For decades, tracking the tiny plankton meant sending research vessels out in the ocean, towing nets and counting samples by hand. Now, scientists are looking from above instead.
Using NASA satellite data, researchers found a way to detect Calanus swarms at the ocean surface in the Gulf of Maine, picking up on the animals’ natural red pigment. This early-stage approach, described in a new study, may help researchers better estimate where the copepods gather, and where whales might follow.
Tracking the zooplankton from space could aid both the whales and maritime industries. By predicting where these mammals are likely to feed, researchers and marine resource managers hope to reduce deadly vessel strikes and fishing gear entanglements — two major threats to the species. Knowing the feeding patterns could also help shipping and fishing industries operate more efficiently.

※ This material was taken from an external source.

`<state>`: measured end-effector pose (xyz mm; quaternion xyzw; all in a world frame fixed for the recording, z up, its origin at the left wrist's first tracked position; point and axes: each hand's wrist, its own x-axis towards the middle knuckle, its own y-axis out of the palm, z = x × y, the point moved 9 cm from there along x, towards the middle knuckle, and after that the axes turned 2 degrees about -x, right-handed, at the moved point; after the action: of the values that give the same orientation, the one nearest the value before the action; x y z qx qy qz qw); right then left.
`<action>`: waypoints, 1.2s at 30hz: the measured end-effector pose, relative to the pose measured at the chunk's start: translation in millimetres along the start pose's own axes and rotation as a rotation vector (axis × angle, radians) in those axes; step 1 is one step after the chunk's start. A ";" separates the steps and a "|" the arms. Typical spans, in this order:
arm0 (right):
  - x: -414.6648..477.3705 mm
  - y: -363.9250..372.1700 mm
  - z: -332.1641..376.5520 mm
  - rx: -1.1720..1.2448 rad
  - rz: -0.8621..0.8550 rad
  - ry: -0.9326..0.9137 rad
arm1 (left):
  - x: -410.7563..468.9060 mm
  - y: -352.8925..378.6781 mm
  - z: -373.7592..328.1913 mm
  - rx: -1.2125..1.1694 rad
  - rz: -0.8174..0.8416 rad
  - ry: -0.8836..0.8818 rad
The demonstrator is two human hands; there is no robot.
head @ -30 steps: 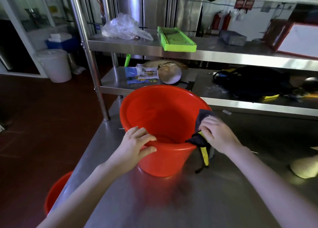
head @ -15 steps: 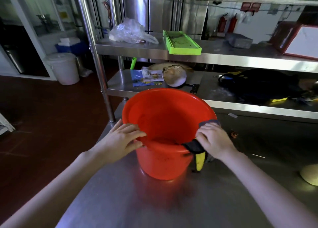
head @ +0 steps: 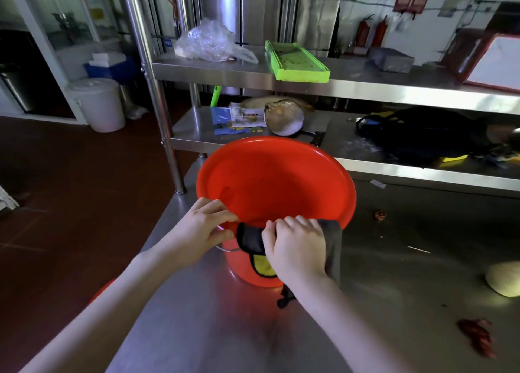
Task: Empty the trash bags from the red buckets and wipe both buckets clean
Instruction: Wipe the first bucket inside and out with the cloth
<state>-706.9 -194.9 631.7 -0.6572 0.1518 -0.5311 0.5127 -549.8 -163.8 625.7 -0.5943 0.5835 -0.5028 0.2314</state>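
Note:
A red bucket (head: 275, 181) stands on the steel table (head: 219, 330), its inside bare with no bag in it. My left hand (head: 202, 229) grips the near-left rim, fingers curled over the edge. My right hand (head: 295, 246) holds a dark grey cloth (head: 333, 248) with a yellow underside draped over the near rim, pressing it against the bucket's edge. A sliver of a second red bucket (head: 102, 289) shows on the floor, left of the table.
A two-tier steel shelf (head: 337, 85) behind the table carries a clear plastic bag (head: 205, 42), a green tray (head: 295, 61) and a black bag (head: 422, 136). Red scraps (head: 477, 336) and a pale lump (head: 503, 281) lie on the table's right. A white bin (head: 97, 104) stands far left.
My right hand has slid the cloth along the near rim from the right side toward the left. My left hand stays gripping the near-left rim, now close to the cloth.

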 end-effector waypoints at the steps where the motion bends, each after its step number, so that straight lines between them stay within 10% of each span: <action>1: -1.1 -1.2 0.9 0.028 -0.004 -0.040 | -2.8 -0.7 -0.4 -0.016 -0.011 0.002; 10: 54.8 24.7 -110.5 0.103 0.346 -0.217 | -7.1 10.0 -8.3 -0.085 -0.097 -0.079; 20: 0.9 1.3 21.9 0.037 0.037 -0.040 | -23.9 5.2 -8.9 0.124 -0.065 -0.166; 30: 46.7 20.7 -96.7 0.140 0.291 -0.263 | -14.8 -11.2 1.7 0.185 0.096 0.058; 36: 28.6 5.4 -70.2 0.095 0.086 -0.064 | -11.0 -5.3 -8.3 0.209 -0.035 0.051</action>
<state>-753.8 -254.5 636.4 -0.6415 0.1381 -0.4940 0.5704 -552.5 -149.9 629.9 -0.5637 0.5232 -0.5800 0.2684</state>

Calanus finmarchicus, a tiny zooplankton powering North Atlantic food webs, fuels right whale populations with its energy-rich lipid reserves. Credit: Cameron Thompson “NASA invests in this kind of research because it connects space-based observation with real-world challenges,” said Cynthia Hall, a support scientist at NASA headquarters in Washington. She works with the Early Career Research Program, which partly funded the work. “It’s yet another a way to put NASA satellite data to work for science, communities, and ecosystems.”
Revealing the Ocean’s Hidden Patterns
The new approach uses data from the Moderate Resolution Imaging Spectroradiometer (MODIS) aboard NASA’s Aqua satellite. The MODIS instrument doesn’t directly see the copepods themselves. Instead, it reads how the spectrum of sunlight reflected from the ocean surface changes in response to what’s in the water.

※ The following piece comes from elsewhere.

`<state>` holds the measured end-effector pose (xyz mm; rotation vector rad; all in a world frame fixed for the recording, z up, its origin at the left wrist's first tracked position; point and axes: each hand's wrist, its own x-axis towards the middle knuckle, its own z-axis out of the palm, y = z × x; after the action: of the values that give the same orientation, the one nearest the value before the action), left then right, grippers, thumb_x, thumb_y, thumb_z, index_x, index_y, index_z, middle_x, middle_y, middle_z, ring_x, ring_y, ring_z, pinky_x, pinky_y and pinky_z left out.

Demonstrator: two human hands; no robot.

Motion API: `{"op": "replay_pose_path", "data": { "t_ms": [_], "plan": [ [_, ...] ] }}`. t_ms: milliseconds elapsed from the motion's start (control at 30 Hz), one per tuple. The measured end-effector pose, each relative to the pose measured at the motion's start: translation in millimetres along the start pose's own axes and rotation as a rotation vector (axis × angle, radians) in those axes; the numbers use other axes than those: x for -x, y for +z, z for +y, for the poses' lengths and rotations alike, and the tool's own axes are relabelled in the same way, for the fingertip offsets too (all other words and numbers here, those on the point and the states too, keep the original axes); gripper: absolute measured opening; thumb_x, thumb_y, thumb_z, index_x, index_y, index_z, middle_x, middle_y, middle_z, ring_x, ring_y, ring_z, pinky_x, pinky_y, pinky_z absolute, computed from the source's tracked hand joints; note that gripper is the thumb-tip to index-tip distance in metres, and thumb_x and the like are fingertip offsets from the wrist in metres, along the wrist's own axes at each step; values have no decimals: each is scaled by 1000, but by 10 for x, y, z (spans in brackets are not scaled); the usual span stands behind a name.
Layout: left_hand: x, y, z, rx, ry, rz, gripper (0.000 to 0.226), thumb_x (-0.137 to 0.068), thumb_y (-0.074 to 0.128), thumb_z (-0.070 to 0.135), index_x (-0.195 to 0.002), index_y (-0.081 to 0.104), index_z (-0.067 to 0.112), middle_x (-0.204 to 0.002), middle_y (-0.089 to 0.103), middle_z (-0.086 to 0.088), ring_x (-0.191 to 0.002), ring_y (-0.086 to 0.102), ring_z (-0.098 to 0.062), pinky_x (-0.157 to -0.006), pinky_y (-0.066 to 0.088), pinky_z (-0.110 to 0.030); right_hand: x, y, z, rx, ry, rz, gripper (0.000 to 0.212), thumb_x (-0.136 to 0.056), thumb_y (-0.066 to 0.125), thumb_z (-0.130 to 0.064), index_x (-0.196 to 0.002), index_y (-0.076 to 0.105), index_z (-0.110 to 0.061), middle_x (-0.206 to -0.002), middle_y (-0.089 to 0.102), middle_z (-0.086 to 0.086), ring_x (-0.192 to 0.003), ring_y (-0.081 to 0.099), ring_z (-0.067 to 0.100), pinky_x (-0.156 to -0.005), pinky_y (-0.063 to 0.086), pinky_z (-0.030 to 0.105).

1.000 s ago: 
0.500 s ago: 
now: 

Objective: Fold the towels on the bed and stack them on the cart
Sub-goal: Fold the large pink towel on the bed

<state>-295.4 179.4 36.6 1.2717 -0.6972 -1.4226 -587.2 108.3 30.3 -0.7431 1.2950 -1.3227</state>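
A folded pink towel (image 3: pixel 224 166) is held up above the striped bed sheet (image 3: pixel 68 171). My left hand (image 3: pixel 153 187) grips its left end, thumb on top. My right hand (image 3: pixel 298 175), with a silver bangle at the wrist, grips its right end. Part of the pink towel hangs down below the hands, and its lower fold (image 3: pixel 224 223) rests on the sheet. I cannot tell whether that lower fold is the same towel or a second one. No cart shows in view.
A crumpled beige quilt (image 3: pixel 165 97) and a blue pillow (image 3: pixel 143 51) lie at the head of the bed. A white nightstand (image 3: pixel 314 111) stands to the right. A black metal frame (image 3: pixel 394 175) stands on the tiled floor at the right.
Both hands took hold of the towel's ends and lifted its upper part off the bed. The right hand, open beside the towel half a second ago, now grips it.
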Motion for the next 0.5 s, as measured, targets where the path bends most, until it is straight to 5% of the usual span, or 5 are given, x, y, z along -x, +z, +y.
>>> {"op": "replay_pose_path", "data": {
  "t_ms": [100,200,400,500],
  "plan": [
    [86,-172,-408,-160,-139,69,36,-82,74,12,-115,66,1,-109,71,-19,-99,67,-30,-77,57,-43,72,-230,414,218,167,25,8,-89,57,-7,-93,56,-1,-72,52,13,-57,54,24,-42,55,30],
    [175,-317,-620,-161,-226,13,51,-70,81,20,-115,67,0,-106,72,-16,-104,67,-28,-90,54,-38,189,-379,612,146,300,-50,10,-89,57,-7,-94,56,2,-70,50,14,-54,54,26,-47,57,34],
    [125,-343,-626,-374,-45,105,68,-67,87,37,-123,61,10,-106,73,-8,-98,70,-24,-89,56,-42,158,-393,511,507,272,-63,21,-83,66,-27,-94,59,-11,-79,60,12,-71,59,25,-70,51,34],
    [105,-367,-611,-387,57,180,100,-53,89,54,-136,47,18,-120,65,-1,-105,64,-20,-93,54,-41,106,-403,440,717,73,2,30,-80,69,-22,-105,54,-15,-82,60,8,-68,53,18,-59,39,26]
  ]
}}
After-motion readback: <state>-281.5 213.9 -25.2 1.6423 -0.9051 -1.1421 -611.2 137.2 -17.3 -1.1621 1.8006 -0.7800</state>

When large numbers of the zooplankton rise to the surface, their reddish pigment — astaxanthin, the same compound that gives salmon its pink color — subtly alters how photons, or particles of light, from the sun are absorbed or scattered in the water. The fate of these photons in the ocean depends on the mix of living and non-living matter in seawater, creating a slight shift in color that MODIS can detect.
“We didn’t know to look for Calanus before in this way,” said Catherine Mitchell, a satellite oceanographer at Bigelow Laboratory for Ocean Sciences in East Boothbay, Maine. “Remote sensing has typically focused on smaller things like phytoplankton. But recent research suggested that larger, millimeter-sized organisms like zooplankton can also influence ocean color.”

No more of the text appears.